Figure 5. PC score images in the wavelength range: (a) 550-850nm, (b) 450-850nm.

2.3.2 Selection of characteristic wavelengths

The study will use the PC4 image from the 450-850nm region to select wavelengths that approximately represent the characteristics of the entire region. The weight coefficient image (Figure 6) for PC4 can be obtained using Equation 1.

Figure 6

Figure 6. Weight coefficient image of PC4 in the 450-850nm range.

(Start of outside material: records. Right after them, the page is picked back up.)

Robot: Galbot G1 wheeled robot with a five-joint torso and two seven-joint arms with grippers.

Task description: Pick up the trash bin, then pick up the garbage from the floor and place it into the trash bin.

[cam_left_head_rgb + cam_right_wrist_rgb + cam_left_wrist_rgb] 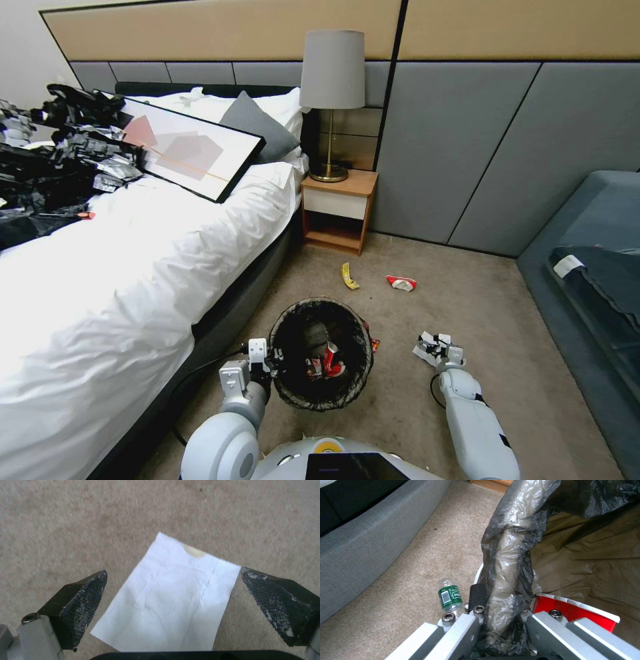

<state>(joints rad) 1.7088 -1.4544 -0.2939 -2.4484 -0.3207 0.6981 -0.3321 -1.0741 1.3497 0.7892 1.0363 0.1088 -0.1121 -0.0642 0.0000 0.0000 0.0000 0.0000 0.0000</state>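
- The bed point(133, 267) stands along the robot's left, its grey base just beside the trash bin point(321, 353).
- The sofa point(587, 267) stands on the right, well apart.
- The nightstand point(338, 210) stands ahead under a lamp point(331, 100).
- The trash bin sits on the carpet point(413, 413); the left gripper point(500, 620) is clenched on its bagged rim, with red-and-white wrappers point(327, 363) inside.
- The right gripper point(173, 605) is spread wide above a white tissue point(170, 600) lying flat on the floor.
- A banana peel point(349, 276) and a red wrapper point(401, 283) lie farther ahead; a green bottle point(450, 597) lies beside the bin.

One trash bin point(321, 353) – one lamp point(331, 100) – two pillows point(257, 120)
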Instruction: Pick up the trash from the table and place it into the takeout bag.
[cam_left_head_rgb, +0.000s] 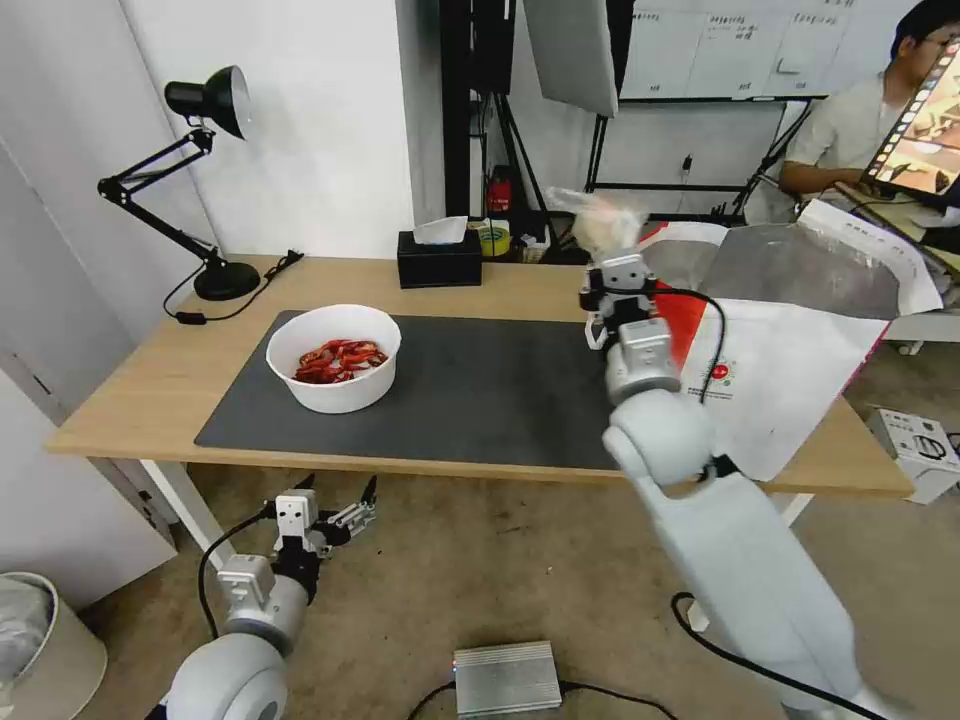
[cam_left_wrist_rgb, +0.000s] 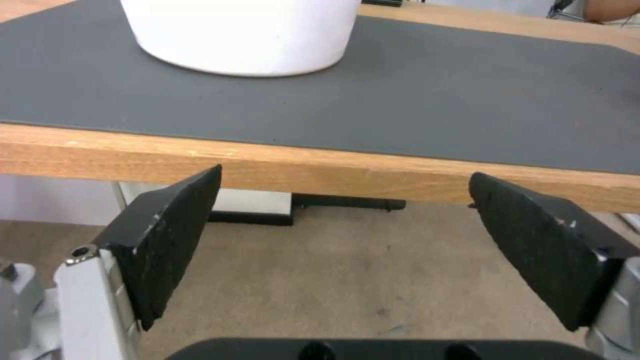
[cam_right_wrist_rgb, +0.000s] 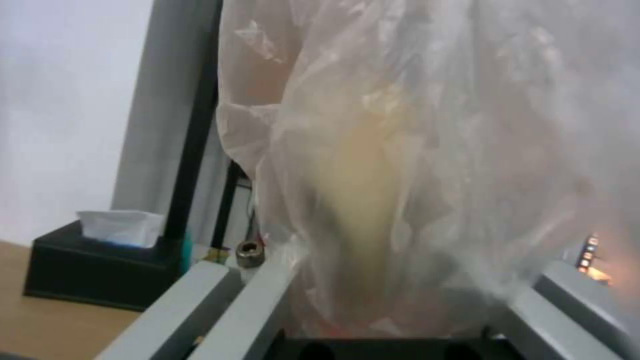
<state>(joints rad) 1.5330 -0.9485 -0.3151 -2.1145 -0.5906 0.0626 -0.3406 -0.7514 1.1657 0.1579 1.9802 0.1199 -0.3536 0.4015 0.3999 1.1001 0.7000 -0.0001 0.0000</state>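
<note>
Beside the takeout bag (cam_left_head_rgb: 790, 390), right claw (cam_left_head_rgb: 618, 262) grips clear bag (cam_left_head_rgb: 605, 222)

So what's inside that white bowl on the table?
The white bowl holds red crayfish shells, heaped in its middle. Whatever lies beneath that top layer is covered, and the bowl's bottom can't be seen.

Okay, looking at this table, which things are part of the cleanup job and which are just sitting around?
Part of the job:
- clear plastic bag, held up by the right end effector beside the takeout bag
- bowl of shells on the table

Just sitting around:
- tissue box
- desk lamp
- left end effector, open, below the table edge
</note>
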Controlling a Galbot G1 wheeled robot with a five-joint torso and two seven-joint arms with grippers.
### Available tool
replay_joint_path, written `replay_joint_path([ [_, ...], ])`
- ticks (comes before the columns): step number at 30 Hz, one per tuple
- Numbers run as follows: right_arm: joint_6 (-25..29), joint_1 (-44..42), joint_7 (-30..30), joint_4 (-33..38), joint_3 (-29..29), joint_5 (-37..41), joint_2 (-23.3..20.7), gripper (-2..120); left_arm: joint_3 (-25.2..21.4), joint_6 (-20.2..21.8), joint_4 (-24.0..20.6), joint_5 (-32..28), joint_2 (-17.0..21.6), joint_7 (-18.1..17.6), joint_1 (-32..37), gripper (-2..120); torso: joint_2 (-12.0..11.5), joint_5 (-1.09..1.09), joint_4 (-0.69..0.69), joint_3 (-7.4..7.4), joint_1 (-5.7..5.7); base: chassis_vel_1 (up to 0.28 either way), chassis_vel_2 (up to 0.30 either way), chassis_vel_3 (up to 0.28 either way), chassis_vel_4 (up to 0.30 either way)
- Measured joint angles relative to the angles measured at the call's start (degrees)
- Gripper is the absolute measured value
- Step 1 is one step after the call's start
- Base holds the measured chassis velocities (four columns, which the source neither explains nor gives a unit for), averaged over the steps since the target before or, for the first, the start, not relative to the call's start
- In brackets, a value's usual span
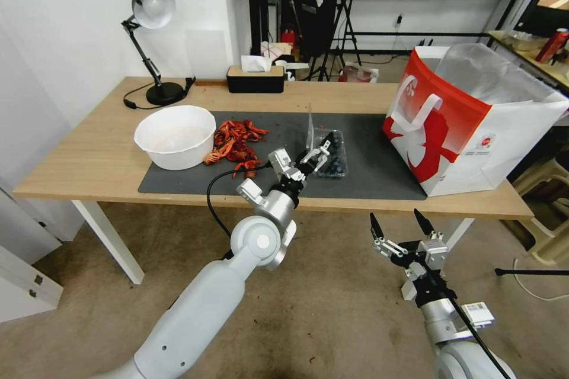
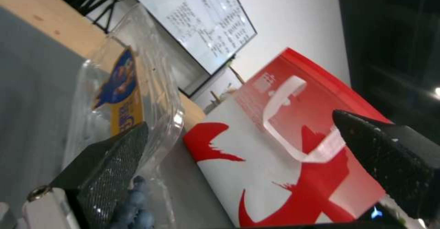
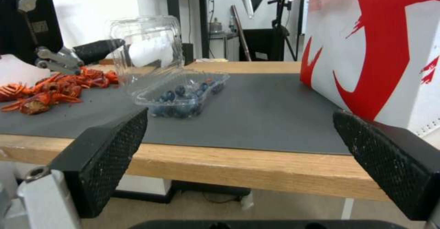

$\begin{array}{ll}\begin{array}{l}\mathit{\gamma }=({\mathit{\gamma }}_{\mathbf{1}},{\mathit{\gamma }}_{\mathbf{2}},\cdots ,{\gamma }_m)=(\frac{{\beta }_{\mathbf{1},i}}{\sqrt{{\alpha }_{\mathbf{1},i}}},\frac{{\beta }_{\mathbf{2},i}}{\sqrt{{\alpha }_{\mathbf{2},i}}},\cdots ,\frac{{\beta }_{m,i}}{\sqrt{{\alpha }_{m,i}}})\\ =\left[\begin{array}{ccc}\begin{array}{cc}\frac{{\beta }_{\mathbf{1},\mathbf{1}}}{\sqrt{{\alpha }_{\mathbf{1},\mathbf{1}}}}& \frac{{\beta }_{\mathbf{2},\mathbf{1}}}{\sqrt{{\alpha }_{\mathbf{2},\mathbf{1}}}}\\ \frac{{\beta }_{\mathbf{1},\mathbf{2}}}{\sqrt{{\alpha }_{\mathbf{1},\mathbf{2}}}}& \frac{{\beta }_{\mathbf{2},\mathbf{2}}}{\sqrt{{\alpha }_{\mathbf{2},\mathbf{2}}}}\end{array}& \cdots & \begin{array}{c}\frac{{\beta }_{m,\mathbf{1}}}{\sqrt{{\alpha }_{m,\mathbf{1}}}}\\ \frac{{\beta }_{m,\mathbf{2}}}{\sqrt{{\alpha }_{m,\mathbf{2}}}}\end{array}\\ ⋮& \ddots & ⋮\\ \begin{array}{cc}\frac{{\beta }_{\mathbf{1},n}}{\sqrt{{\alpha }_{\mathbf{1},n}}}& \frac{{\beta }_{\mathbf{2},n}}{\sqrt{{\alpha }_{\mathbf{2},n}}}\end{array}& \cdots & \frac{{\beta }_{m,n}}{\sqrt{{\alpha }_{m,n}}}\end{array}\right]\end{array}& (1)\end{array}$

where, $i\in \{1,2,\cdots ,n\}$ and $j\in \{1,2,\cdots ,m\}$. ${\alpha }_{i,j}$. represents the eigenvalue of the principal component $i$ at the wavelength $j$, ${\beta }_{i,j}$ denotes the corresponding eigenvector, and ${\gamma }_{i,j}$ indicates the corresponding weight coefficient.

Based on the correlation coefficient curve, three wavelengths with wide intervals located at peaks and troughs are selected: 580 nm, 680 nm, and 850nm.

The chosen three bands were converted into single-wavelength grayscale images, as shown in Figure 7, where NTRMs are clearly visible. The contour information of NTRM is mainly reflected in the grayscale image at 580 nm, the contrast between NTRMs and tobacco leaves is enhanced in the grayscale image at 680 nm, and the internal information of NTRMs is primarily reflected in the grayscale image at 850 nm. This suggests that the three bands that were chosen are trustworthy. For the sake of additional study, the complete spectral region will be represented by these three distinctive bands.

Figure 7

Figure 7. Grayscale images corresponding to different wavelengths: (a) 580nm, (b) 680nm, (c) 850nm.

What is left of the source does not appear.